## Work item
Wherever the string "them" appears in a line of the listing below, report that line.

## Information shown
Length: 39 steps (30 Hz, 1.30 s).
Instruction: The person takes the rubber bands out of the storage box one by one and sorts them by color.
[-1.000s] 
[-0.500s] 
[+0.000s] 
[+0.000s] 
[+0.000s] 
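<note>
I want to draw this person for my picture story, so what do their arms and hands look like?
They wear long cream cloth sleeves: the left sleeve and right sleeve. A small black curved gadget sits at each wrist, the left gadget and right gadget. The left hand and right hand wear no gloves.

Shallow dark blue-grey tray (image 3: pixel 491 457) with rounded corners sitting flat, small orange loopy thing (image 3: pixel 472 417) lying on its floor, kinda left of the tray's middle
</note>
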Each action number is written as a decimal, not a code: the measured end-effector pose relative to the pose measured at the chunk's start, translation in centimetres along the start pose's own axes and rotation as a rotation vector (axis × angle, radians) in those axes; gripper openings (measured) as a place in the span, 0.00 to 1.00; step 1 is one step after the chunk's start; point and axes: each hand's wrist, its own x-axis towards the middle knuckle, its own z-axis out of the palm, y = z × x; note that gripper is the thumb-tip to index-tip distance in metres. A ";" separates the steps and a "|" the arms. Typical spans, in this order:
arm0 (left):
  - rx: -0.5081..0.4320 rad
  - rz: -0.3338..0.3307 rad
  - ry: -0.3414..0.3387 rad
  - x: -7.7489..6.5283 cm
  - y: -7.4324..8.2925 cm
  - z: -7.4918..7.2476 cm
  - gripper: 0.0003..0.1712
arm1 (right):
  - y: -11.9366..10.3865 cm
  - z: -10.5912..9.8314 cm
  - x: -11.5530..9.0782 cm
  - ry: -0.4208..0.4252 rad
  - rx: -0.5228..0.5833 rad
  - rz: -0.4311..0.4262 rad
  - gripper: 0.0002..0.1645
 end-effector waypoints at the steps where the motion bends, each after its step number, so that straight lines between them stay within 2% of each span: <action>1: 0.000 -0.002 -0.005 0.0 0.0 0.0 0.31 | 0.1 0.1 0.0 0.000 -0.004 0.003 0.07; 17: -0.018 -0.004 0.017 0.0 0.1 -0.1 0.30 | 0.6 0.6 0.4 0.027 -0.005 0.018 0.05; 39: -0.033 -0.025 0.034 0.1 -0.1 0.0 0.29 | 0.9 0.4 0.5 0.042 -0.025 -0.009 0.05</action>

## Written solution
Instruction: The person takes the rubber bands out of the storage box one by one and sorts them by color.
 end-effector waypoints at the steps where the motion bends, each after its step number, so that straight lines between them stay within 2% of each span: <action>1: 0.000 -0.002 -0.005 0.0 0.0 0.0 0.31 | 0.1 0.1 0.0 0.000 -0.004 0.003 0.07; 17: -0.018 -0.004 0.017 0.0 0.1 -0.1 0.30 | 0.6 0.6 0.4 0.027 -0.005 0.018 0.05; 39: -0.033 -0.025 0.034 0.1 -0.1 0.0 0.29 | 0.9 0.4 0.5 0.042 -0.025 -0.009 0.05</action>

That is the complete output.